[Start of section]

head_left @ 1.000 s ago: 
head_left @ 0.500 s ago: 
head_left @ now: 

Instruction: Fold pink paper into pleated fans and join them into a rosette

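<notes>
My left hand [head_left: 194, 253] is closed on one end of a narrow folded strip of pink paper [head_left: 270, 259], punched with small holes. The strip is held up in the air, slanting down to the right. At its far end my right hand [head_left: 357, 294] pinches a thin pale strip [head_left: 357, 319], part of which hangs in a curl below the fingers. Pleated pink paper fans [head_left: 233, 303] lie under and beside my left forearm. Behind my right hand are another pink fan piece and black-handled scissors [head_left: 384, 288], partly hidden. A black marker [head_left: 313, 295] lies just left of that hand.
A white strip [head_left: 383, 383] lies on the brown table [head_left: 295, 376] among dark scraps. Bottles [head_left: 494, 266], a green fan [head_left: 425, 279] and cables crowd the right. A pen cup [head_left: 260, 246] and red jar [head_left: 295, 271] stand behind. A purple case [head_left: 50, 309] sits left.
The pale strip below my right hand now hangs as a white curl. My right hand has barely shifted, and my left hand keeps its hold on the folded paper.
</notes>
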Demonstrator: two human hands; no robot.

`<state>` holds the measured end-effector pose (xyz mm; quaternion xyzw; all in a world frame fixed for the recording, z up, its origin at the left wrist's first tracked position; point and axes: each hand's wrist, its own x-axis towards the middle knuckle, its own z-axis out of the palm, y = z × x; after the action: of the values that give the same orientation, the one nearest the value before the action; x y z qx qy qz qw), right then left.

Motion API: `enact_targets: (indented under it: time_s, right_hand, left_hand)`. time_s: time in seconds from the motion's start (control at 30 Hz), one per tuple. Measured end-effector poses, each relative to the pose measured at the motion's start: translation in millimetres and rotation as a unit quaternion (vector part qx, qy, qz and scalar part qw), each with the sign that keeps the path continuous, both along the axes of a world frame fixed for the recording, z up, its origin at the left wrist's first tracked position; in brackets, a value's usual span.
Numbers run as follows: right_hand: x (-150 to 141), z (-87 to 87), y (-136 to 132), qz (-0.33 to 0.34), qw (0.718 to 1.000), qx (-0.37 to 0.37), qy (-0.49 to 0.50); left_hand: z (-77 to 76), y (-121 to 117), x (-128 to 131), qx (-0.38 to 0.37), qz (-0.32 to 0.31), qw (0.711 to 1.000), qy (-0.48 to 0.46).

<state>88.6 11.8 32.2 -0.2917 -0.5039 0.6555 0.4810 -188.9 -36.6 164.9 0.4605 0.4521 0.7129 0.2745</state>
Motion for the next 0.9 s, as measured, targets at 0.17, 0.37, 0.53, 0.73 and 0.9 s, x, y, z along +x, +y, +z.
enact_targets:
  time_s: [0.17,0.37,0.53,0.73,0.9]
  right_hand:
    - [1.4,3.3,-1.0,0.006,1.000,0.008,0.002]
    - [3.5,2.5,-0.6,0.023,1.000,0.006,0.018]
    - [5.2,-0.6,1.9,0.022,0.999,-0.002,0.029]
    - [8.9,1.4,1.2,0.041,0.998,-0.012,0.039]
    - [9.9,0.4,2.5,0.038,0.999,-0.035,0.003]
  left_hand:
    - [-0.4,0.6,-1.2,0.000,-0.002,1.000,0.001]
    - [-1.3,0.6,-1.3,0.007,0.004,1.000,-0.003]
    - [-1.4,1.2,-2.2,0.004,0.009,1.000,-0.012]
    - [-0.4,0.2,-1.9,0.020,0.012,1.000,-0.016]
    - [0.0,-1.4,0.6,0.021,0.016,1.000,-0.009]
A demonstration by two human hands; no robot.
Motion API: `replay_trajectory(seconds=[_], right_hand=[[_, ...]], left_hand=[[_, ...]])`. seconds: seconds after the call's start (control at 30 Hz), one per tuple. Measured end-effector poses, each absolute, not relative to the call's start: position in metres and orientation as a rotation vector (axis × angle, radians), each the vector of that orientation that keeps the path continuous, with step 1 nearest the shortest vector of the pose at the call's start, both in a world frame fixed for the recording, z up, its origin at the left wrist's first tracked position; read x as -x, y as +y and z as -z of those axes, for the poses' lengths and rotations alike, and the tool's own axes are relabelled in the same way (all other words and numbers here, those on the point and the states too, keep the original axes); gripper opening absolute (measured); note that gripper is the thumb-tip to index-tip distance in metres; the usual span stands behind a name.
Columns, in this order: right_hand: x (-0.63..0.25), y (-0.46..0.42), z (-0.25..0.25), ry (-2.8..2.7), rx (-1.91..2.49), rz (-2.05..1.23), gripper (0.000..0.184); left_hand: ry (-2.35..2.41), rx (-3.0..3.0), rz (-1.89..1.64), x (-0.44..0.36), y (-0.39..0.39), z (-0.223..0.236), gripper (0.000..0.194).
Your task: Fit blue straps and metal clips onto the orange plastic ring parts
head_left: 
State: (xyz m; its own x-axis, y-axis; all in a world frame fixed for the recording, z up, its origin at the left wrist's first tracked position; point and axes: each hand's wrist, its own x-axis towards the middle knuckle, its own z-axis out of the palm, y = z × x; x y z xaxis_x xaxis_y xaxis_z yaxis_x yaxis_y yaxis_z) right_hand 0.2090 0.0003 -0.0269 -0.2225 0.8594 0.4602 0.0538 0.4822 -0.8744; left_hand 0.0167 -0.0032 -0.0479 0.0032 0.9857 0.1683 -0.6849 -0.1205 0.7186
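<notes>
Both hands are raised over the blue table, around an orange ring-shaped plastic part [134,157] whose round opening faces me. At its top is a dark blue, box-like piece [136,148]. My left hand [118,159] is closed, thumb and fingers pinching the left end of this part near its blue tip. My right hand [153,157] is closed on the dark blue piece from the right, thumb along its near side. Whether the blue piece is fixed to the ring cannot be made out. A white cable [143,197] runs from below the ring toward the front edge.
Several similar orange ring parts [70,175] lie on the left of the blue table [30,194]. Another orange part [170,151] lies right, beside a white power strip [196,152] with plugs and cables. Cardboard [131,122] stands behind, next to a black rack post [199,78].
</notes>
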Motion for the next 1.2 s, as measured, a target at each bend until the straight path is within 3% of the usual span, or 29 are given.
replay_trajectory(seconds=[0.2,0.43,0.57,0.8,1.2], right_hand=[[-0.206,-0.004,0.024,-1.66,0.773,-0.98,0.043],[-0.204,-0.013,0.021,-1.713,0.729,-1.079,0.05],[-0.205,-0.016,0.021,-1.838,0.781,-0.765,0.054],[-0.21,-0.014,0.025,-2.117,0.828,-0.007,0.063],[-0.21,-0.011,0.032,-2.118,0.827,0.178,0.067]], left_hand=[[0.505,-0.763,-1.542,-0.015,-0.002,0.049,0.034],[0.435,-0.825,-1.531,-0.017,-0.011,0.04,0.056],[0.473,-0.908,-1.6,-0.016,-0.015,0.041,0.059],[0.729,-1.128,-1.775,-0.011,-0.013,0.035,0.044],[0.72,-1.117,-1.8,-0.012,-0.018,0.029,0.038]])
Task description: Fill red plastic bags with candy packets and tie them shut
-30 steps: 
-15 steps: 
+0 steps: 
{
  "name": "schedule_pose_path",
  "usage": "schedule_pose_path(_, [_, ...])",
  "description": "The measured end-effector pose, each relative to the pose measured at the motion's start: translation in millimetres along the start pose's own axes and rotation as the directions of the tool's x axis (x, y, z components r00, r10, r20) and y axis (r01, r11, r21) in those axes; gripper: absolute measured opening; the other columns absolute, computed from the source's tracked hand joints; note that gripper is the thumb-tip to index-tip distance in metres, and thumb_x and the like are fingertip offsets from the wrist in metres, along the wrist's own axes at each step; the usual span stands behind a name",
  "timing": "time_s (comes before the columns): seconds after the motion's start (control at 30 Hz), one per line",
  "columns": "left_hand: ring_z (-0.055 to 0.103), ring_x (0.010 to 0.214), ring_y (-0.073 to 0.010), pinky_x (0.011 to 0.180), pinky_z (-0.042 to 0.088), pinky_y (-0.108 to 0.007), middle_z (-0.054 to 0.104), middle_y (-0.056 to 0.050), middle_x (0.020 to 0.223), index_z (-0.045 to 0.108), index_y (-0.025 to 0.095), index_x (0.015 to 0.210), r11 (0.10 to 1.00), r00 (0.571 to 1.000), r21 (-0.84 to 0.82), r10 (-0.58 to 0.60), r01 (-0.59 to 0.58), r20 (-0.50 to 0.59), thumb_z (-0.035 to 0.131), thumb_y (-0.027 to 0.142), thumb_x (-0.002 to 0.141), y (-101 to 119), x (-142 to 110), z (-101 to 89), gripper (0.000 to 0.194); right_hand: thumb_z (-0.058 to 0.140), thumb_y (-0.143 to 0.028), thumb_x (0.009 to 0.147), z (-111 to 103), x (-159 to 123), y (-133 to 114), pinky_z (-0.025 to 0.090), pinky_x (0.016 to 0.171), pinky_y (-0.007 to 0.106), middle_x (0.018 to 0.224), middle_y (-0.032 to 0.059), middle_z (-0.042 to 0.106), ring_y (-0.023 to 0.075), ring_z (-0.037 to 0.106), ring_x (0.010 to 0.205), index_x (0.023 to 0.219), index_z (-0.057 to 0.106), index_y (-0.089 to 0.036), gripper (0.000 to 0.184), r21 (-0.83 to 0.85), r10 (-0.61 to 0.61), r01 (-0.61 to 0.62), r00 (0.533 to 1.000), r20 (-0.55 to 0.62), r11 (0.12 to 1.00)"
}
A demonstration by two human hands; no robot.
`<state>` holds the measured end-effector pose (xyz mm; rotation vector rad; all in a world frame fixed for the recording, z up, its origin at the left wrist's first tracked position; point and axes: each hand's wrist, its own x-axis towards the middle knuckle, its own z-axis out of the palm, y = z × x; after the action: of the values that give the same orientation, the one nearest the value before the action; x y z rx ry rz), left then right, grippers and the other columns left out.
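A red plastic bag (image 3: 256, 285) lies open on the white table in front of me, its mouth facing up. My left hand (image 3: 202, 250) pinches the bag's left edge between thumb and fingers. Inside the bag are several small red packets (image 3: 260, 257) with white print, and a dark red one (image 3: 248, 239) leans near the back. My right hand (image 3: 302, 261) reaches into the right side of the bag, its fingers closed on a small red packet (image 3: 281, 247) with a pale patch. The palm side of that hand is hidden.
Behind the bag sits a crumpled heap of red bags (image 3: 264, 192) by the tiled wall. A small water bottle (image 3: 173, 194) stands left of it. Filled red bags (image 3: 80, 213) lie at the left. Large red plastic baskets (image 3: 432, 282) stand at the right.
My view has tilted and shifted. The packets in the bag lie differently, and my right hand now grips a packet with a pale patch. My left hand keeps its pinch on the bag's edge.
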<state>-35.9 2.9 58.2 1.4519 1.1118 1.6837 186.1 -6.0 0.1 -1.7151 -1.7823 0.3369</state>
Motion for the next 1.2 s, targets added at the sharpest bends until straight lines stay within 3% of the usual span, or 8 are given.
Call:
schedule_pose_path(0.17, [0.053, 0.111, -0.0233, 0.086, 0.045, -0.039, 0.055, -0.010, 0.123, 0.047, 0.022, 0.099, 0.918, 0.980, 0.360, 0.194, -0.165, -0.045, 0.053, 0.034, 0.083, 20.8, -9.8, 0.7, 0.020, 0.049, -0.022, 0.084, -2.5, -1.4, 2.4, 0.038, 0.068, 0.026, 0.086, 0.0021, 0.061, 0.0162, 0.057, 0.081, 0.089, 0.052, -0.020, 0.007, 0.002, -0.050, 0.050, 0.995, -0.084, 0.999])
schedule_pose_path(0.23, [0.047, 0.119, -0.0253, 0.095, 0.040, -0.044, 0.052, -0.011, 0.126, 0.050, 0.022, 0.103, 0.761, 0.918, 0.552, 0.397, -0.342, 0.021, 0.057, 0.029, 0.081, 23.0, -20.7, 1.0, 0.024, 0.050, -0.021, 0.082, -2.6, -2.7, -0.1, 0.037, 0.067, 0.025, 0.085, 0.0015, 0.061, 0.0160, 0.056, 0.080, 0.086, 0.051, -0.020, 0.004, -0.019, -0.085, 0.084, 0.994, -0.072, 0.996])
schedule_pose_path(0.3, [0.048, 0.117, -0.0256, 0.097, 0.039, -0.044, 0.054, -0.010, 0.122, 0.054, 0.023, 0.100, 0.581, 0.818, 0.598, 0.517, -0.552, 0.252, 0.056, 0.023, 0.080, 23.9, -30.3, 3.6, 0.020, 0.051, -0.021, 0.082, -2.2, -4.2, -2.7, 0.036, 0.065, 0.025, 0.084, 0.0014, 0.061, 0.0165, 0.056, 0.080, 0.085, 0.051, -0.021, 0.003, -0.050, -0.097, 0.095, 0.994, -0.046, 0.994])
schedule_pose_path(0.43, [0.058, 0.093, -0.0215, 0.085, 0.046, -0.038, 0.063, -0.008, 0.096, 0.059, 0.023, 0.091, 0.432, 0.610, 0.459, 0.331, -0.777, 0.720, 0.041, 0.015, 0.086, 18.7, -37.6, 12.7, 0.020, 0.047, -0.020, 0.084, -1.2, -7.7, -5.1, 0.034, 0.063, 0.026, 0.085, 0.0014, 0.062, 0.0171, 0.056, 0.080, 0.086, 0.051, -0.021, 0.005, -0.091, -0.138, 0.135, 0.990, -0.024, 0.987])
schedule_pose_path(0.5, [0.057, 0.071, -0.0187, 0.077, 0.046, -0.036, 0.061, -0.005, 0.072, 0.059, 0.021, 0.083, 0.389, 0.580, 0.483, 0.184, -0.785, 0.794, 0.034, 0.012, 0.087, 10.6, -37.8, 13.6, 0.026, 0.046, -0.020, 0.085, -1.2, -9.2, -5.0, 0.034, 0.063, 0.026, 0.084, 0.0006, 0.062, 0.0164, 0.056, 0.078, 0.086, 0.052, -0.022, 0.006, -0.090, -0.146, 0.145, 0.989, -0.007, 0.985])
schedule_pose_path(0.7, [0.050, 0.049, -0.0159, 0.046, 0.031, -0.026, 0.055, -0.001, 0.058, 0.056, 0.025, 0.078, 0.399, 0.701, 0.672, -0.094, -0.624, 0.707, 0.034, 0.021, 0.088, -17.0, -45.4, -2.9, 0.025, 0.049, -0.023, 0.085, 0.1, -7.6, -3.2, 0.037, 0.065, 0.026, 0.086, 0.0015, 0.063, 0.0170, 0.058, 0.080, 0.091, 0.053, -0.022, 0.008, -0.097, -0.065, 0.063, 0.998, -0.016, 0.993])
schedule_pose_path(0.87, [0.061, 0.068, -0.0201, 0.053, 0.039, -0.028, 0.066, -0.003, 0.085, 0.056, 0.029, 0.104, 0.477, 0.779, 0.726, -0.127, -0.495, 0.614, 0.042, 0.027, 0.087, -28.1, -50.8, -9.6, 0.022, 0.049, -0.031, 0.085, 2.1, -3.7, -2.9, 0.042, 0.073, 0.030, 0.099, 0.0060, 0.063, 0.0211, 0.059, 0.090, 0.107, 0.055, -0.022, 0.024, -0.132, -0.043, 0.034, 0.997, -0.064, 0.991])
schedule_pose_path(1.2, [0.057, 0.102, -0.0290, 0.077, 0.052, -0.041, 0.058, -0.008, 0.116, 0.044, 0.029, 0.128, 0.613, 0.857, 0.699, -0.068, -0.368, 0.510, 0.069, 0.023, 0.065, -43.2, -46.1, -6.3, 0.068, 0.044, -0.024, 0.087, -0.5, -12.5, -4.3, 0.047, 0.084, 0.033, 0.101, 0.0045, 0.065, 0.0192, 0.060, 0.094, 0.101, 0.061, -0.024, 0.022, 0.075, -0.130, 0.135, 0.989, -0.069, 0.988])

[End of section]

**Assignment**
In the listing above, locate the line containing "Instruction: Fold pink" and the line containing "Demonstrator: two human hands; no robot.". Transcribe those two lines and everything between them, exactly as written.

**The completed task**
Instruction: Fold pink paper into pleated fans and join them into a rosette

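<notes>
My left hand [head_left: 194, 253] is closed on one end of a narrow folded strip of pink paper [head_left: 270, 259], punched with small holes. The strip is held up in the air, slanting down to the right. At its far end my right hand [head_left: 357, 294] pinches a thin pale strip [head_left: 357, 319], part of which hangs in a curl below the fingers. Pleated pink paper fans [head_left: 233, 303] lie under and beside my left forearm. Behind my right hand are another pink fan piece and black-handled scissors [head_left: 384, 288], partly hidden. A black marker [head_left: 313, 295] lies just left of that hand.
A white strip [head_left: 383, 383] lies on the brown table [head_left: 295, 376] among dark scraps. Bottles [head_left: 494, 266], a green fan [head_left: 425, 279] and cables crowd the right. A pen cup [head_left: 260, 246] and red jar [head_left: 295, 271] stand behind. A purple case [head_left: 50, 309] sits left.
The pale strip below my right hand now hangs as a white curl. My right hand has barely shifted, and my left hand keeps its hold on the folded paper.
</notes>
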Demonstrator: two human hands; no robot.

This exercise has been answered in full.